The answer must be every line from the listing that holds the string "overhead".

********

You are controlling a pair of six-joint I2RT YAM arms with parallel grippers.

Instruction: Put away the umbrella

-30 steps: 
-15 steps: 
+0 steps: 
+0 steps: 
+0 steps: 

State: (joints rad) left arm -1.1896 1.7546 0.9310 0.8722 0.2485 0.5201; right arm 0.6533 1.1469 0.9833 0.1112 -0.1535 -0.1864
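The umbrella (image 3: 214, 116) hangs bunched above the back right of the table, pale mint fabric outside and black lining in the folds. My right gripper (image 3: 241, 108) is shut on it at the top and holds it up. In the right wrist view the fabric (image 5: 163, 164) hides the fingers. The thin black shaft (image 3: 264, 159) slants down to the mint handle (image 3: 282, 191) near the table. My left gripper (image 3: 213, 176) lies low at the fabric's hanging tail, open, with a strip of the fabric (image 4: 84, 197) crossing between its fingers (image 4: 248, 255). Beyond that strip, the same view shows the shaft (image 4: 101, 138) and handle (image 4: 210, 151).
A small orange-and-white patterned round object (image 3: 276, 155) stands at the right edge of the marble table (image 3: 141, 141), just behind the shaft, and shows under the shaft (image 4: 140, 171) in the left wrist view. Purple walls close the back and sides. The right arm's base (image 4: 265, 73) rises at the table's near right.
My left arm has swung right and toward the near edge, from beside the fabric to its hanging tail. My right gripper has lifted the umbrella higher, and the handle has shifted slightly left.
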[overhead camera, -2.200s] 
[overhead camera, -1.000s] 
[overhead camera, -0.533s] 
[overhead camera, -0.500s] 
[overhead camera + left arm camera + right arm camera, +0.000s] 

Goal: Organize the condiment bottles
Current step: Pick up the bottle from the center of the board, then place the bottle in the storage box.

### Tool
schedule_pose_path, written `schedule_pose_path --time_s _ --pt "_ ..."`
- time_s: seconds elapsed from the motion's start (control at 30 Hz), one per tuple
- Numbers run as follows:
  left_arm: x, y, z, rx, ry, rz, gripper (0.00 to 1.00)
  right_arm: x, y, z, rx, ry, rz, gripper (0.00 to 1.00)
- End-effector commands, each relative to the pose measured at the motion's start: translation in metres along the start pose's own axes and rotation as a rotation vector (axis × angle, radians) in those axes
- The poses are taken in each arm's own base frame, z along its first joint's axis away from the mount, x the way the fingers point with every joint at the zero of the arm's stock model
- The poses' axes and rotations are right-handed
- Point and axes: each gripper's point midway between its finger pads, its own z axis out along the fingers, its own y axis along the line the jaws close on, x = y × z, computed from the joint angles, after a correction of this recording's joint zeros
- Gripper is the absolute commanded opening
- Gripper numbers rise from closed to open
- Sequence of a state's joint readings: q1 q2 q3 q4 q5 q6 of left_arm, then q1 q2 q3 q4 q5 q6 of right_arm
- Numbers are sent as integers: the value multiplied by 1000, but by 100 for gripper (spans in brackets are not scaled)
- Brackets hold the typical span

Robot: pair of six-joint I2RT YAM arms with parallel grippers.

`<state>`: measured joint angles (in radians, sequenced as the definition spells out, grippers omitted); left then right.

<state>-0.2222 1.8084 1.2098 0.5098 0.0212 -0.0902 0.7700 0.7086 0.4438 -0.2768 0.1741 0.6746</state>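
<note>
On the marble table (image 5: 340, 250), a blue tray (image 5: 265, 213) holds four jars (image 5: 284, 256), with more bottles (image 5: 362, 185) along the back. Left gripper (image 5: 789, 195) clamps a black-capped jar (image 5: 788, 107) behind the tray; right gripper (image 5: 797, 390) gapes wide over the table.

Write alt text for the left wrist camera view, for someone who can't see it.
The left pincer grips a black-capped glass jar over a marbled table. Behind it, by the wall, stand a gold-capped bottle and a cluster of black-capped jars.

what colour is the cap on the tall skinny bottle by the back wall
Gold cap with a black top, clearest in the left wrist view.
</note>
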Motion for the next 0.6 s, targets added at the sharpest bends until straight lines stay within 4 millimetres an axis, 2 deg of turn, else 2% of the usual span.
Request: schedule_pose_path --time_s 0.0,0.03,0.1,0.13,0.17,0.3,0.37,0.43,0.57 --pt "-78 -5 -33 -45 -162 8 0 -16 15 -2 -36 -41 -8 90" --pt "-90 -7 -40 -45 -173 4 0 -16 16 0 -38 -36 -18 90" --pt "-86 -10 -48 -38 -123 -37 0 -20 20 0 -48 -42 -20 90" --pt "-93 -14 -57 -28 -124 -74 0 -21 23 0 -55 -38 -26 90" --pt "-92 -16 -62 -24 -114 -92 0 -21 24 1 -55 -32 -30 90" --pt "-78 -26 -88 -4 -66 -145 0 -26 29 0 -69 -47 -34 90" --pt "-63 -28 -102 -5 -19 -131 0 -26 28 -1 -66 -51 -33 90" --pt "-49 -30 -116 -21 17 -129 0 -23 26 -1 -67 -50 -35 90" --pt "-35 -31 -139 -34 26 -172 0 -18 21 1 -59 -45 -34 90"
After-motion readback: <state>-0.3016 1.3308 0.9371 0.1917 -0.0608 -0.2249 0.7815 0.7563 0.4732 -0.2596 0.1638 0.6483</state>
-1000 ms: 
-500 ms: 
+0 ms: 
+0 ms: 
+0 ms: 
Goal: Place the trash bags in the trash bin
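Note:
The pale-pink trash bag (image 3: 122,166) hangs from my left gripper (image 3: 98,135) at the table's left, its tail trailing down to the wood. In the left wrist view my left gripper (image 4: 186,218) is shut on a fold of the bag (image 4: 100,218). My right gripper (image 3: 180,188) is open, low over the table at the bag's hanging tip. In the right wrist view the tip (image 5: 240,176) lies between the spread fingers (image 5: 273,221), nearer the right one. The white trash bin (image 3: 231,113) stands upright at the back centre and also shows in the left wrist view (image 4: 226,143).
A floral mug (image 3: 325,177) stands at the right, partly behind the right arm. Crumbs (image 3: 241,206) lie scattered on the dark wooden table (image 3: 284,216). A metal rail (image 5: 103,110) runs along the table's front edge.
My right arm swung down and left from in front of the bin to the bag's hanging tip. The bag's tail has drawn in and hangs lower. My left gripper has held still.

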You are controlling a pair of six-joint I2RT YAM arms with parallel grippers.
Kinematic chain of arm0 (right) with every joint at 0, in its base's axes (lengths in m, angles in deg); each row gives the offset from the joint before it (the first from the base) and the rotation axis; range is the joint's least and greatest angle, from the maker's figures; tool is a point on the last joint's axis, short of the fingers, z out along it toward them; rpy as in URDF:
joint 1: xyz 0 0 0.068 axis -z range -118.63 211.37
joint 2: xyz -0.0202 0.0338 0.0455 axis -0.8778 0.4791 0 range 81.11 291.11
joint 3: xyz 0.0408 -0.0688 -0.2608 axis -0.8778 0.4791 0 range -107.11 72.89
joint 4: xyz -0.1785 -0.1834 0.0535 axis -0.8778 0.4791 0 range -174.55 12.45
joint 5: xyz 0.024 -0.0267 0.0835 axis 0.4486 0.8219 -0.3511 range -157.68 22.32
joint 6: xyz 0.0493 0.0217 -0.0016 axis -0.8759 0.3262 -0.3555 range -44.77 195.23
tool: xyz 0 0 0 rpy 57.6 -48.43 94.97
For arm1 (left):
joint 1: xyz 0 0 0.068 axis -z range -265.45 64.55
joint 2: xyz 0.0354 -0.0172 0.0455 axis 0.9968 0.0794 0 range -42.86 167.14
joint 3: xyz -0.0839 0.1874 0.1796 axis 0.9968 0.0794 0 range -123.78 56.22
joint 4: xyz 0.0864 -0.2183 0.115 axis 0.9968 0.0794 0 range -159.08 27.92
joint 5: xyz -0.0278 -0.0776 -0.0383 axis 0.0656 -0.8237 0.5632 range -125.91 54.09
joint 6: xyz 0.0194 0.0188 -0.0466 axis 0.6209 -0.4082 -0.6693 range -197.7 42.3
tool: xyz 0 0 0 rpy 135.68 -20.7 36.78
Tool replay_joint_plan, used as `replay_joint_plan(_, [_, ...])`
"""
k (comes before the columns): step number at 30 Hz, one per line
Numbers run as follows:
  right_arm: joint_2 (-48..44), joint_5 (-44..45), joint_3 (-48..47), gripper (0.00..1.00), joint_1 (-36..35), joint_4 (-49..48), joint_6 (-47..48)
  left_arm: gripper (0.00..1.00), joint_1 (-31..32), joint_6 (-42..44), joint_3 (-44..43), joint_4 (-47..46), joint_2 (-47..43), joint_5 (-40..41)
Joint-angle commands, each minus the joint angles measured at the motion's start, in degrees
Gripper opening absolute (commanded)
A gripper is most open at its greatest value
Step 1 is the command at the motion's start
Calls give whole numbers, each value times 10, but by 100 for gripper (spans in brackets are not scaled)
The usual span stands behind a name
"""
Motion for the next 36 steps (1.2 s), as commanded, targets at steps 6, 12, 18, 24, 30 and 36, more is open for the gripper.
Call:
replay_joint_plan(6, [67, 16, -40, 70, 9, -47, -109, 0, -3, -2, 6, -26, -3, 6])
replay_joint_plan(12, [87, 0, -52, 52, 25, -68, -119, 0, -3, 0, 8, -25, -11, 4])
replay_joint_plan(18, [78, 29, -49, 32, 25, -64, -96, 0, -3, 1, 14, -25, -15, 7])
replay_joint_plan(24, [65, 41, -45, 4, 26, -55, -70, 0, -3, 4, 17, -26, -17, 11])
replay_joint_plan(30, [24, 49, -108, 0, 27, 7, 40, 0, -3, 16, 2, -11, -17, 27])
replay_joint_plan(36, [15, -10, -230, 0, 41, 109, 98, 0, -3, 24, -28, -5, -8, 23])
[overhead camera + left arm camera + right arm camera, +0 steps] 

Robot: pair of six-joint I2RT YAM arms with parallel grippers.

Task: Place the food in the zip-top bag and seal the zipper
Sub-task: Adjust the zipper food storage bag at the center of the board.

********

**SOLUTION:**
[overhead camera, -2.200s] 
[overhead camera, -1.000s] 
[overhead camera, -0.533s] 
[overhead camera, -0.500s] 
[overhead camera + left arm camera + right arm camera, +0.000s] 
[overhead camera + left arm camera + right arm camera, +0 steps] 

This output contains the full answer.